**Work instruction**
Exclude the pictures and transcribe the rest of the data below exactly.

**Data shown**
=== Begin Enclosure ===
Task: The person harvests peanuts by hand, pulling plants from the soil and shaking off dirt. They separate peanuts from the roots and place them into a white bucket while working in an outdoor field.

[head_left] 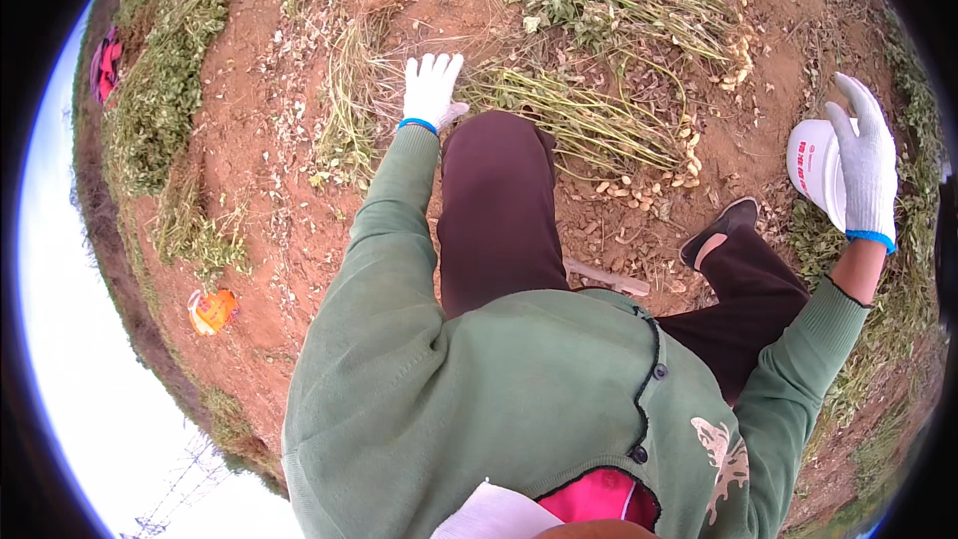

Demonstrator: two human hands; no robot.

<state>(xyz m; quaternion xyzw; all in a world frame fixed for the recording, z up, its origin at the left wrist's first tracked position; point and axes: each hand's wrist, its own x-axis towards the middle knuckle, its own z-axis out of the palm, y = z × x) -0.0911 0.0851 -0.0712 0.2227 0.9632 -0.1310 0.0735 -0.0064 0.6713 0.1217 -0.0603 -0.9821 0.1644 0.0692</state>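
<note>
- Gripping nothing: left hand [431, 90], in a white glove with a blue cuff, is reaching forward with fingers spread flat, hovering over or touching the pulled peanut plants [569, 115]; contact is hard to tell.
- Lying on the red soil [269, 170] just beyond that hand, the plants are running in a row from the left clump to the right, roots and pods still attached.
- Sitting low on the ground, the person is stretching a leg in dark brown trousers [494, 210] out beside the left hand, with a dark shoe [720, 230] pointing right.
- Loose peanut pods [639, 190] are lying scattered on the dirt between the leg and the shoe, near the plant stems.
- Right hand [866, 165], gloved the same, is staying clear of any grasp too, fingers extended and open, resting against or just beside a white bucket [813, 165] at the right edge.
- Progress, as a judgement: some pods are already off the plants, but plenty are still hanging on the stems at the top right, so much picking is looking left.
- An orange bag [212, 309] is lying well apart at far left.
</note>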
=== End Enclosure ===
**The answer**
Task: The person harvests peanuts by hand, pulling plants from the soil and shaking off dirt. They separate peanuts from the roots and place them into a white bucket while working in an outdoor field.

[head_left] 

Demonstrator: two human hands; no robot.

<state>(xyz m; quaternion xyzw; all in a world frame fixed for the recording, z up, its origin at the left wrist's first tracked position; point and axes: each hand's wrist, its own x-axis towards the middle knuckle, its own z-axis out of the palm, y = z × x) -0.0911 0.0851 -0.0712 0.2227 0.9632 -0.1310 0.0735 -0.0064 0.6713 0.1217 -0.0603 -0.9821 0.1644 0.0692</state>
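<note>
- Gripping nothing: left hand [431, 90], in a white glove with a blue cuff, is reaching forward with fingers spread flat, hovering over or touching the pulled peanut plants [569, 115]; contact is hard to tell.
- Lying on the red soil [269, 170] just beyond that hand, the plants are running in a row from the left clump to the right, roots and pods still attached.
- Sitting low on the ground, the person is stretching a leg in dark brown trousers [494, 210] out beside the left hand, with a dark shoe [720, 230] pointing right.
- Loose peanut pods [639, 190] are lying scattered on the dirt between the leg and the shoe, near the plant stems.
- Right hand [866, 165], gloved the same, is staying clear of any grasp too, fingers extended and open, resting against or just beside a white bucket [813, 165] at the right edge.
- Progress, as a judgement: some pods are already off the plants, but plenty are still hanging on the stems at the top right, so much picking is looking left.
- An orange bag [212, 309] is lying well apart at far left.
</note>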

With this output, the exercise is done.